CVE-2024-13194
Published: 09 January 2025
Description
Adversaries may leverage databases to mine valuable information.
Security Summary
CVE-2024-13194 is a critical SQL injection vulnerability in Sucms version 1.0. The issue affects an unknown functionality within the file /admin/admin_members.php?ac=search, where manipulation of the "uid" argument enables the injection. It is remotely exploitable and has been assigned CWEs 74 and 89, with a CVSS v3.1 base score of 6.3 (AV:N/AC:L/PR:L/UI:N/S:U/C:L/I:L/A:L).
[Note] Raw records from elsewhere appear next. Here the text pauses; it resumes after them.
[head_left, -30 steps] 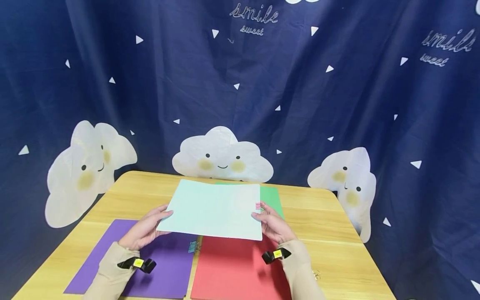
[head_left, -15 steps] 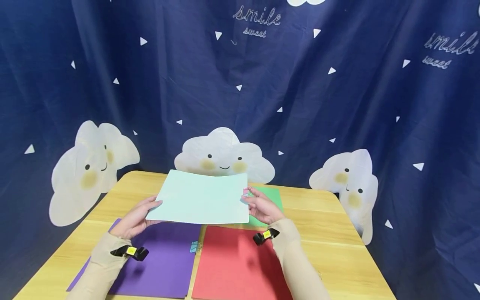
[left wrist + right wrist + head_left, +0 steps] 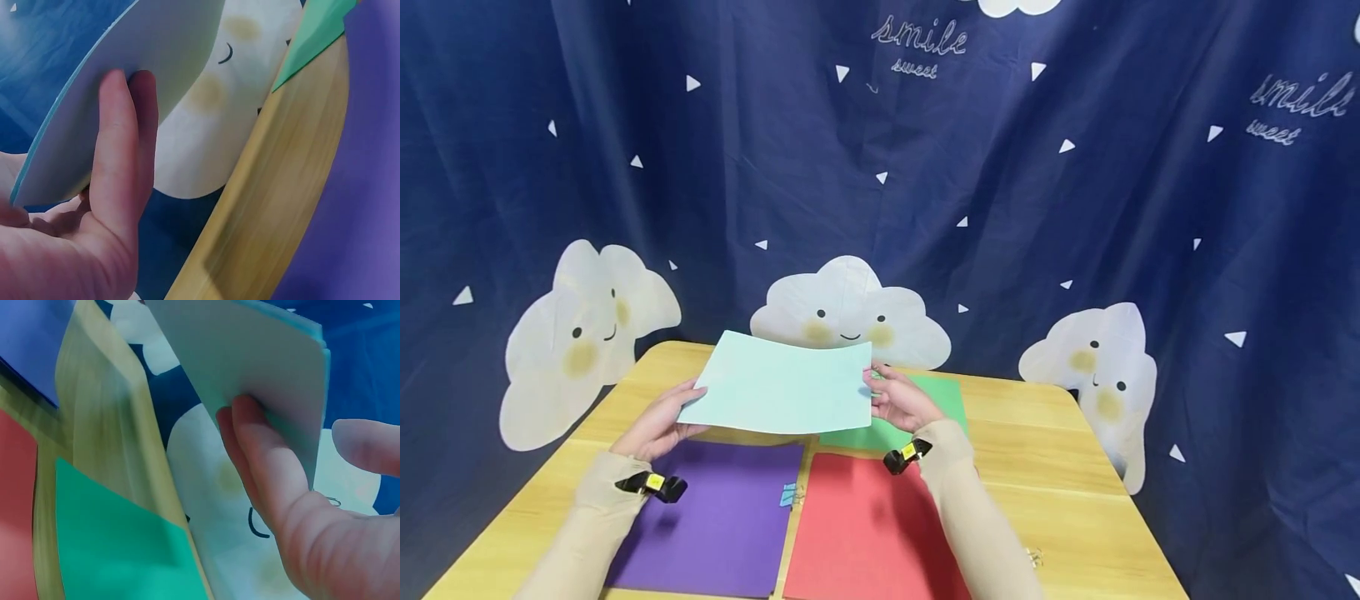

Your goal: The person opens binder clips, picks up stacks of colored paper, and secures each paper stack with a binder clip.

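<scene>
A light-blue stack of paper sheets point(image 3: 778, 385) is held up above the far part of the table, bowed along its length. My left hand point(image 3: 658, 425) pinches its left end, with straight fingers point(image 3: 115, 144) against the underside. At the right end is my right hand point(image 3: 904, 400). Its fingers point(image 3: 269, 450) lie straight under the stack, while its thumb point(image 3: 365, 445) stands apart from the edge. A small pink clip point(image 3: 868, 374) shows at that edge. Below lie purple sheets point(image 3: 722, 517) with a blue clip point(image 3: 787, 495), and red sheets point(image 3: 865, 533).
Green sheets point(image 3: 936, 400) lie behind the red ones, partly under the held stack. A small metal clip point(image 3: 1034, 557) is on the wooden table point(image 3: 1060, 483) at the right. A dark blue cloud-print curtain point(image 3: 1075, 208) hangs behind.
Both hands have carried the light-blue stack left and farther away. More of the green, purple and red sheets shows. The right thumb, over the stack a second ago, now stands off its edge.
</scene>
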`<control>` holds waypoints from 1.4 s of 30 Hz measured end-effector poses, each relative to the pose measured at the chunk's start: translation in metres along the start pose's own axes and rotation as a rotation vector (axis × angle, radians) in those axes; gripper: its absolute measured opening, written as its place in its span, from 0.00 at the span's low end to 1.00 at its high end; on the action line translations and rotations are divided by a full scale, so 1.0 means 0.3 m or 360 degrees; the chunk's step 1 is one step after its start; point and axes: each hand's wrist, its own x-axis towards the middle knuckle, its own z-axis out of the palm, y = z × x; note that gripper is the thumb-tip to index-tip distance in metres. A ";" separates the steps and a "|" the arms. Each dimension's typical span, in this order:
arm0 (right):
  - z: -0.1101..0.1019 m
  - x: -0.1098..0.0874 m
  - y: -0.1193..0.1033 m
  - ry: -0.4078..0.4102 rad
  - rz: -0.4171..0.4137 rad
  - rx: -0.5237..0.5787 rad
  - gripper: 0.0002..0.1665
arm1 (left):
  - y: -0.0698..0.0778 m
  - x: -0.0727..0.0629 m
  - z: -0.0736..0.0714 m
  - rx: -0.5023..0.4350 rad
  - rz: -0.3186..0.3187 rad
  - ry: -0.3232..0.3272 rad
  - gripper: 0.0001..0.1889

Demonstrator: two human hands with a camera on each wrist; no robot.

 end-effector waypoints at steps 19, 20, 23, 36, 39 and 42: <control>0.086 0.127 0.078 -0.0005 0.0115 0.0013 0.31 | 0.022 0.051 -0.157 0.0103 -0.0044 0.0104 0.23; 0.090 0.135 0.086 -0.0002 0.0125 0.0002 0.32 | 0.022 0.051 -0.167 0.0100 -0.0041 0.0102 0.19; 0.099 0.154 0.112 0.0011 0.0145 0.0002 0.35 | 0.022 0.055 -0.189 0.0091 -0.0031 0.0097 0.10; 0.143 0.180 0.179 0.0025 0.0157 0.0082 0.29 | -0.002 0.089 -0.274 0.0103 -0.0054 0.0102 0.18; 0.152 0.186 0.191 0.0013 0.0168 0.0056 0.34 | -0.011 0.101 -0.298 0.0135 -0.0095 0.0130 0.35; 0.160 0.191 0.206 0.0006 0.0191 0.0049 0.36 | -0.022 0.106 -0.317 0.0165 -0.0116 0.0146 0.40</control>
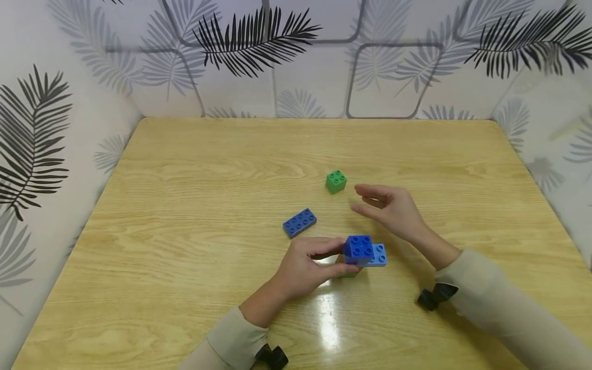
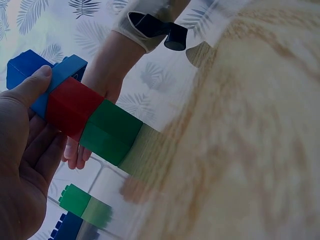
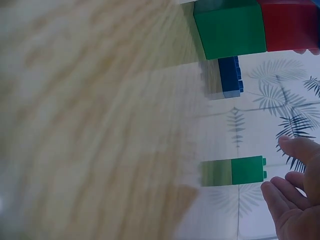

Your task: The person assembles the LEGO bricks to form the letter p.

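Note:
My left hand grips the upper part of a brick stack between thumb and fingers. On top of that stack sits a dark blue brick with studs showing. Under it a light blue plate juts out to the right. Lower down come a red brick and a green brick, which stands at the table surface. Up and to the right of the stack, my right hand hovers with thumb and fingers apart and nothing between them. A small light green brick stands just left of its fingertips.
A flat dark blue plate with two rows of studs lies up and left of the stack. The wooden table meets a leaf-patterned backdrop at its far edge. A black wrist device hangs under the right sleeve.

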Tool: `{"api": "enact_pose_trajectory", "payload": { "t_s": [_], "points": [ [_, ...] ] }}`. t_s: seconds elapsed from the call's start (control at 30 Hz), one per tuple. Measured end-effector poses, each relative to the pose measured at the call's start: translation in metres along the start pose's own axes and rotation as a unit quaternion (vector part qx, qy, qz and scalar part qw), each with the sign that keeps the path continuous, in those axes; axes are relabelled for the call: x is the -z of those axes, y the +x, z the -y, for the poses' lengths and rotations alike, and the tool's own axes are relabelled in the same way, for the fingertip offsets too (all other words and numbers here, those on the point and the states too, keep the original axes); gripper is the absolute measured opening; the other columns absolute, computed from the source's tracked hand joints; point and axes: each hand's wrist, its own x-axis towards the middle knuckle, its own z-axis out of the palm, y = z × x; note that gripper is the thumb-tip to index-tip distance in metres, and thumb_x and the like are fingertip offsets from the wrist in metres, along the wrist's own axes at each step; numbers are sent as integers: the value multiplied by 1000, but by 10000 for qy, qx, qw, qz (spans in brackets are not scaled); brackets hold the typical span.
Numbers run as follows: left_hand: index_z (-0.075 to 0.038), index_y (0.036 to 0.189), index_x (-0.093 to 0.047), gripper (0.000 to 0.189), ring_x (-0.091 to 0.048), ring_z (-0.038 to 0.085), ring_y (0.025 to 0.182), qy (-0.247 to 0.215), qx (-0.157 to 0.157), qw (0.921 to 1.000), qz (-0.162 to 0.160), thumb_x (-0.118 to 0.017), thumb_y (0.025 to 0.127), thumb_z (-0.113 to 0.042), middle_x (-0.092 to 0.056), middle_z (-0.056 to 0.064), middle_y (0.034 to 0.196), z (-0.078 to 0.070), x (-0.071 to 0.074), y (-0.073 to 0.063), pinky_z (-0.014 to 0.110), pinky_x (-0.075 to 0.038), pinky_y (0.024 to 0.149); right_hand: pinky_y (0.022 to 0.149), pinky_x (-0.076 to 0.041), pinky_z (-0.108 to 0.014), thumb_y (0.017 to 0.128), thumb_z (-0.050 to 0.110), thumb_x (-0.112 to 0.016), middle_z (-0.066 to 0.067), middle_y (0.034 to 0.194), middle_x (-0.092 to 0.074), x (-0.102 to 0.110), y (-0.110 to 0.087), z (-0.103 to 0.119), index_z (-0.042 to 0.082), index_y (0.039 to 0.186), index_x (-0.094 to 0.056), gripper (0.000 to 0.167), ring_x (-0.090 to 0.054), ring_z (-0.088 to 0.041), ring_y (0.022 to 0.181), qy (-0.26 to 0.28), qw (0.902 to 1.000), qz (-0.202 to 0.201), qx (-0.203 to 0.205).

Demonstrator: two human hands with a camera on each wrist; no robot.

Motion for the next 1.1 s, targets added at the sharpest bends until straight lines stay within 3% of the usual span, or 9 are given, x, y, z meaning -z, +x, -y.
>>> {"api": "enact_pose_trajectory", "payload": {
  "t_s": [0.37, 1.1],
  "points": [
    [6, 119, -69, 43, -71, 21, 109, 42, 33, 10000, -31, -82, 80, -3, -72, 16, 116, -1, 0, 0, 29, -59, 92, 96, -56, -30, 88, 29, -78, -20, 136, -62, -6, 11, 1, -1, 134, -61, 58, -63, -32, 123, -215, 9994, 153, -222],
    [6, 121, -68, 43, -70, 19, 111, -40, 209, 9998, 8, -82, 80, -3, -72, 16, 117, 0, -1, -1, 28, -58, 93, 94, -58, -36, 87, 33, -80, -18, 133, -65, -12, 29, 4, 0, 132, -63, 59, -67, -30, 118, -566, 9972, -201, -440]
  ]
}}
An attacker with low privileges, such as an authenticated user, can exploit this vulnerability over the network with low complexity and no user interaction required. Successful exploitation allows limited impacts on confidentiality, integrity, and availability, potentially enabling unauthorized data access, modification, or disruption through SQL queries.
Advisories from VulDB (ctiid.290786, id.290786, submit.469566) document the vulnerability, and a public exploit proof-of-concept is available in a GitHub repository at Upgradeextension/Sucms-v1.0SQLinjection. No patches or specific mitigation steps are detailed in the provided references.
The exploit has been publicly disclosed, increasing the risk of active exploitation against unpatched Sucms 1.0 instances.
Details
- CWE(s)
Affected Products
MITRE ATT&CK Enterprise Techniques
Why these techniques?
SQL injection in web application admin panel (Sucms 1.0 /admin/admin_members.php?ac=search uid) enables exploitation of public-facing application for initial access (T1190), abuse of server software component (T1505 as mapped in advisory), and collection of data from databases such as user/member information (T1213.006).